* **Data under study**
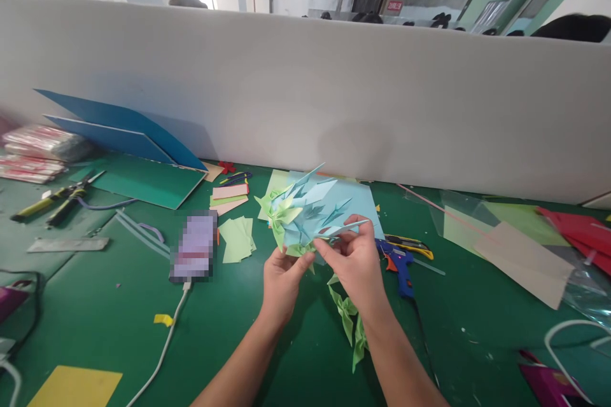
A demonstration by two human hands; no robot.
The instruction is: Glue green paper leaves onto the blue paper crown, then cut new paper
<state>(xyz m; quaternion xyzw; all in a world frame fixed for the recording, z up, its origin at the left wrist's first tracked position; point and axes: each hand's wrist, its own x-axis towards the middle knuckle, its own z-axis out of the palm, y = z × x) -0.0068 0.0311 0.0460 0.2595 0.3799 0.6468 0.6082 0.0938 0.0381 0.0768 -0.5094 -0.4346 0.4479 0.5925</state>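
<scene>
Between my hands is a folded paper flower cluster, with pale blue pointed petals and light green leaf-like pieces at its left and lower side. My left hand grips its lower green part, thumb on top and fingers curled beneath. From the right, my right hand pinches the cluster's lower edge, its thumb close to the left thumb. Below my right wrist, more green folded paper pieces lie on the table, partly hidden by the forearm. Light blue paper lies behind the cluster.
A blue glue gun lies right of my hands beside a yellow cutter. Left are green paper slips, a blurred phone on a cable, and pliers. A white partition bounds the green table.
</scene>
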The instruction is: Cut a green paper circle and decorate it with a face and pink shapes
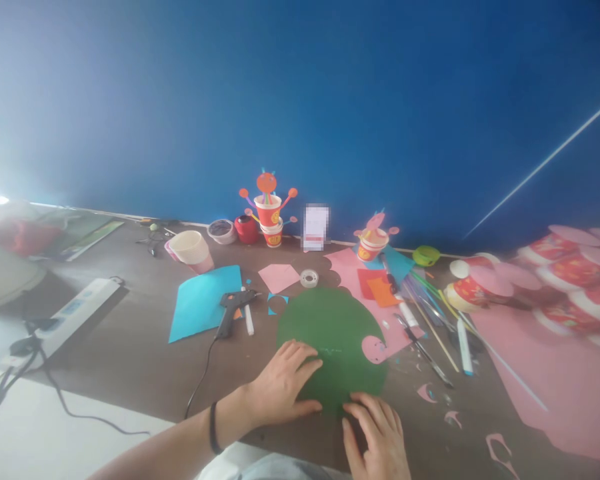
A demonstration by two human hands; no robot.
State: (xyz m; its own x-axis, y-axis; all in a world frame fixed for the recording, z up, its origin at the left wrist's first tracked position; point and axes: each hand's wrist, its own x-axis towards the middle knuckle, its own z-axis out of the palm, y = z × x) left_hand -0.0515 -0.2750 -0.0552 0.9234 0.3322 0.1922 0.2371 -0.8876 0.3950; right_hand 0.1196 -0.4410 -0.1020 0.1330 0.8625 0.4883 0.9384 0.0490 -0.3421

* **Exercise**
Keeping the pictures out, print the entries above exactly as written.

* **Task result**
A demonstration by two human hands; no robot.
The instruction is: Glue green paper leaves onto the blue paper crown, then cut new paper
<state>(xyz m; quaternion xyzw; all in a world frame fixed for the recording, z up, its origin at the left wrist's first tracked position; point and axes: each hand's wrist, its own x-axis towards the middle knuckle, its own z-axis out of the palm, y = z × x) -0.0068 0.0311 0.0460 0.2595 0.3799 0.6468 0.6082 0.0938 0.0381 0.0768 -0.5094 -0.4346 0.4479 0.5925</state>
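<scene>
Between my hands is a folded paper flower cluster, with pale blue pointed petals and light green leaf-like pieces at its left and lower side. My left hand grips its lower green part, thumb on top and fingers curled beneath. From the right, my right hand pinches the cluster's lower edge, its thumb close to the left thumb. Below my right wrist, more green folded paper pieces lie on the table, partly hidden by the forearm. Light blue paper lies behind the cluster.
A blue glue gun lies right of my hands beside a yellow cutter. Left are green paper slips, a blurred phone on a cable, and pliers. A white partition bounds the green table.
</scene>
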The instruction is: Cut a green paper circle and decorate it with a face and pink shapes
A demonstration by two human hands; no robot.
State: (xyz m; its own x-axis, y-axis; all in a world frame fixed for the recording, z up, its origin at the left wrist's first tracked position; point and axes: each hand's wrist, its own x-axis towards the middle knuckle, its own z-axis out of the palm, y = z × x) left_hand -0.0515 -0.2750 -0.0552 0.9234 0.3322 0.1922 0.2371 -0.8876 0.3950; right_hand 0.1196 -0.4410 -0.1020 0.1330 0.8625 0.4883 0.9384 0.0490 -0.3421

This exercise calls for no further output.